The story of Warner Bros. is a recurring masterclass in ego cosplaying corporate synergy. The company has undergone seven sales, mergers, or structural separations since 1967. The script remains the same: A new CEO decides Warner Bros. is the missing piece of their legacy, only to find they’ve partnered with a high-maintenance spouse who, after several years, leaves with half of everything the acquiring company used to own.

In 1989, Time Inc. and Warner Communications announced a “merger of equals” that would create Time Warner, the world’s largest media company to date. Things did not go as planned. First, Paramount’s hostile takeover attempt (past is prologue) scuttled the proposed stock swap and bid up the price. A year later, the deal closed at a $14 billion valuation — 13x EBITDA. To finance it, Time Warner took on $1.1 billion in annual interest payments to service $10.8 billion in debt. To avoid bankruptcy, Time Warner initiated “Project Glass,” a good bank / bad bank structure that put the company’s crown jewels (HBO, the film and television studios, and the cable assets) under a subsidiary, enabling it to receive cash infusions from outside investors. Meanwhile, the merger became a case study in clashing corporate cultures.
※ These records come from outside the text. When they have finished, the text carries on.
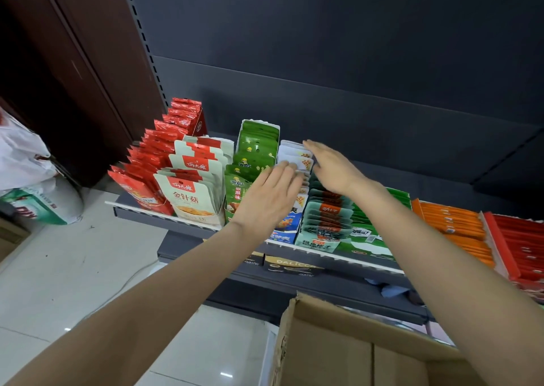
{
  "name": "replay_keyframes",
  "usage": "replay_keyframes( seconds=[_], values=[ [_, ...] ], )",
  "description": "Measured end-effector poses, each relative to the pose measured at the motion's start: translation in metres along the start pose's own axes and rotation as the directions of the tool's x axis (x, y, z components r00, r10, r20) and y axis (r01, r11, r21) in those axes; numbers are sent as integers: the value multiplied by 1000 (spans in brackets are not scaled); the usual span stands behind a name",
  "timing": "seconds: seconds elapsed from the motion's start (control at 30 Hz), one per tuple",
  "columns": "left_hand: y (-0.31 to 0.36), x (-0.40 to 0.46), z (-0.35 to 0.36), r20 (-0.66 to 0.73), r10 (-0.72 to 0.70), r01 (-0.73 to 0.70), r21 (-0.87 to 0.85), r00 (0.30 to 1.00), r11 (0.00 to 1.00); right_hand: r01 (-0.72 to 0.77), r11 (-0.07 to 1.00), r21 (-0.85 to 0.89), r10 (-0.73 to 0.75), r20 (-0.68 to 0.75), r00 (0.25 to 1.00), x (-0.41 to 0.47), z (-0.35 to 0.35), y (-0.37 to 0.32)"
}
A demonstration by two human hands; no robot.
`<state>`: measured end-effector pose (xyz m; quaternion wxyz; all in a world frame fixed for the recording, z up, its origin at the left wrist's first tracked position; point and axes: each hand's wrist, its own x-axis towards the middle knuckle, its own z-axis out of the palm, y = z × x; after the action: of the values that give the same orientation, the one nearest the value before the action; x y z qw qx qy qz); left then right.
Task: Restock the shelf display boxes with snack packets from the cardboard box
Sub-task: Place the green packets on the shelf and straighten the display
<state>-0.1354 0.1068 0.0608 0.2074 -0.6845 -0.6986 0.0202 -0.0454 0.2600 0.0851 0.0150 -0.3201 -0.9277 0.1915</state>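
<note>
Most of the display boxes along the shelf (338, 254) are seen packed with upright packets: the red packets (153, 156) at the far left, the cream mushroom packets (191, 191), the green packets (256, 147), the teal-and-orange packets (326, 217), and the orange (453, 223) and red boxes (518, 244) at the right. The white-and-blue display box (290, 223) in the middle is being attended to: the left hand (270, 194) is laid flat against the row of white packets (294, 156) from the left, and the right hand (332, 167) is held over them from the right, near or touching their tops. The fingers of both hands are straight and close together; nothing is pinched or carried by either. The step is judged to be the squaring up of packets already placed in this box. The cardboard box (323, 341) is seen at the lower edge, below the arms, with its flaps open; its inside is not shown, so how many packets are left in it cannot be told. The restock is judged well advanced, though whether further boxes remain to be filled is not shown.
</note>
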Motion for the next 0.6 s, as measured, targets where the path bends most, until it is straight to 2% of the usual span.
replay_keyframes(
  seconds=[0.03,0.1,0.17,0.33,0.43,0.53,0.6],
  values=[
    [-1,4,0,55,-34,31,37,998,999,-3,1000,-1,3,20,1000,-2,2,1],
    [-4,12,0,265,-59,43,69,962,997,-6,1000,1,6,55,998,-3,3,0],
    [-3,16,0,359,-70,47,73,931,996,6,1000,-2,-6,106,994,-2,3,-2],
    [-3,16,-2,377,-59,70,-16,924,997,-1,990,-143,31,210,977,-1,-7,2],
    [-9,18,-10,439,-8,59,-102,898,993,-8,992,-127,41,262,964,3,-9,2],
    [-20,30,-16,467,-34,209,-328,884,921,16,992,-122,5,168,986,1,-9,4],
    [-27,39,-17,416,-68,226,-343,907,912,32,988,-151,-20,82,996,-3,-9,4]
  ],
)
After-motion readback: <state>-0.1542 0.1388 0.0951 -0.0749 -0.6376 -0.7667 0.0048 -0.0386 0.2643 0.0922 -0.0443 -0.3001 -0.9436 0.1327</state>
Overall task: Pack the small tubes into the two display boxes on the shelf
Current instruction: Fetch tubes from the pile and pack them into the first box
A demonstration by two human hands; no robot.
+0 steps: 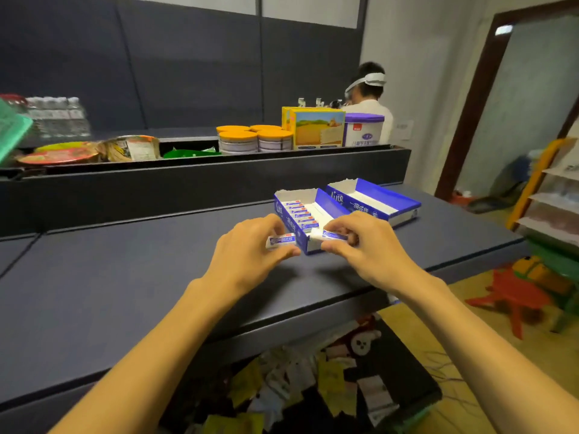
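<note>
- Holding one small tube each: the left hand (250,245) has a pinch grip on a white and blue tube (281,240), thumb under and fingers over it, just outside the near box's left wall.
- The right hand (363,242) has its grip curled round a second tube (332,235), right at the near box's front end, thumb below, fingers on top.
- The near display box (329,204), blue outside and white inside, sits on the dark shelf (141,277) right ahead of both grips. It's got a row of packed tubes (300,213) lined up along its left side, running away from the hands. The right part of the box looks bare white.
- The far display box (383,191) is just beyond and to the right of the right grip, touching or nearly touching the near one. Can't see any tubes in it from here.
- Past the boxes there's a raised ledge with orange-lid tins (253,139), a yellow carton (316,128) and a purple-lid tub (363,130).
- Further left of the left grip on that ledge: snack packs (94,151), a pack of bottles (56,117) and a green basket (12,133) at the frame edge.
- Another person (369,101) in white stands behind the tub, back turned.
- Below the hands, under the shelf edge, a dark bin (391,364) holds a jumble of packets (313,383), too blurry to read.
- Nothing sits between either grip and the near box.
</note>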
The Time Warner merger would provide a blueprint for future M&A disasters. Exhibit A: The ultimate destruction of shareholder value, AOL’s $167 billion merger with Time Warner. This time, the culture clash was between a legacy media company and an internet startup. The bigger issue, however, was that $167B valuation, premised on dot-com-era hallucinations. AOL’s market cap was nearly double Time Warner’s, while Time Warner had 5x the revenue. As the dot-com bubble began to deflate, news broke that AOL had been propping up its growth narrative by fraudulently inflating its advertising revenue. In the end, AOL Time Warner never came close to justifying a multiple of 25x to 30x EBITDA, and within a year of securing regulatory approval, the company took a historic $99 billion write-down. By 2003, Time Warner dropped AOL from its name, and in 2009 it spun off the unit. AOL’s value at the spin was $3B, a shadow of the $167B assigned just 10 years before.

But wait, there’s more.

In 2018 the synergy delusion struck again. This time, AT&T acquired Time Warner for $85 billion, creating WarnerMedia on the theory that its “dumb pipes” were the chocolate to Warner’s peanut butter, i.e., great content. But WarnerMedia struggled to make streaming profitable, its theatrical business was devastated by the pandemic, and once again there was a culture clash. The bigger challenge, however, was a 2.9x debt-to-EBITDA ratio, which trapped the telco in a pincer between dividend payments (a utility company’s raison d’être) and servicing the interest on $180 billion in debt. Ultimately, AT&T spun Warner, combining it with Discovery in a deal that netted the telco $43 billion — a 50% haircut.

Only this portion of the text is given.